The glenoids were cut at the glenoid neck and at the base of the coracoid process.

The total, trabecular, and cortical BMDs of the 5 regions of the glenoids were determined by use of peripheral quantitative computed tomography (pQCT) (Xtrem Ct;Scanco, Zurich, Ch) Each glenoid was fixed horizontally in a custom-made jig, and axial pQCT scans (pixel size,1536/1536; slice thickness 80 microns), perpendicular to the articular surface, were obtained at the level of each area. From the resulting binarized three-dimensional reconstruction, Scanco software was used to calculate the bone volume per tissue volume; mean trabecular separation; mean trabecular number, connectivity density.

Results: The total BMD of the posterior and superior glenoid were significantly higher than those of the anterior and inferior glenoid. Trabecular BMD of the posterior glenoid was significantly higher than that of the anterior glenoid, and cortical BMD of the superior glenoid was significantly higher than that of the inferior glenoid.

The mean total BMD in different regions of 20 glenoid specimens ranged from 0,243 to 0,489 g/cm2. The center of the glenoid was surprisingly poor in trabecular structures as we found a bony gap at 8 mm of distance from the articular surface.

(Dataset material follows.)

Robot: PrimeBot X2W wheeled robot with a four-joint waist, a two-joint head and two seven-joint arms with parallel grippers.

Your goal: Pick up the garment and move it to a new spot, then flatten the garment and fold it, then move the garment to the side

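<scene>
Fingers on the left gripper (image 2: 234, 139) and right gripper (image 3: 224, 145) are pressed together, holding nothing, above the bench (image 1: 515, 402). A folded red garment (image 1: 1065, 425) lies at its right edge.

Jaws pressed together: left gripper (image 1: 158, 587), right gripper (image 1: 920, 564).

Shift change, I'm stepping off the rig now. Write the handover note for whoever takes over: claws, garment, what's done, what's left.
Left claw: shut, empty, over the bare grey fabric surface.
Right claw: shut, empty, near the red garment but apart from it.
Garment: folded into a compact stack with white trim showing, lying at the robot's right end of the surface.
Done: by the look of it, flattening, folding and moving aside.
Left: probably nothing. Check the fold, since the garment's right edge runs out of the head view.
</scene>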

Conclusions and clinical relevance: Although the specimen age was quite high in our material, we believe aging does not affect our study as shoulders prosthesis are generally performed on old patients.

In the future, component design should use areas of stronger subchondral bone. Posterior and superior bone area could be another alternative for fixation in decreasing glenoid-loosening rates. As the inferior center of the glenoid is an area devoided of trabecular bone, center-keel design component doesn’t seem to be the best choice.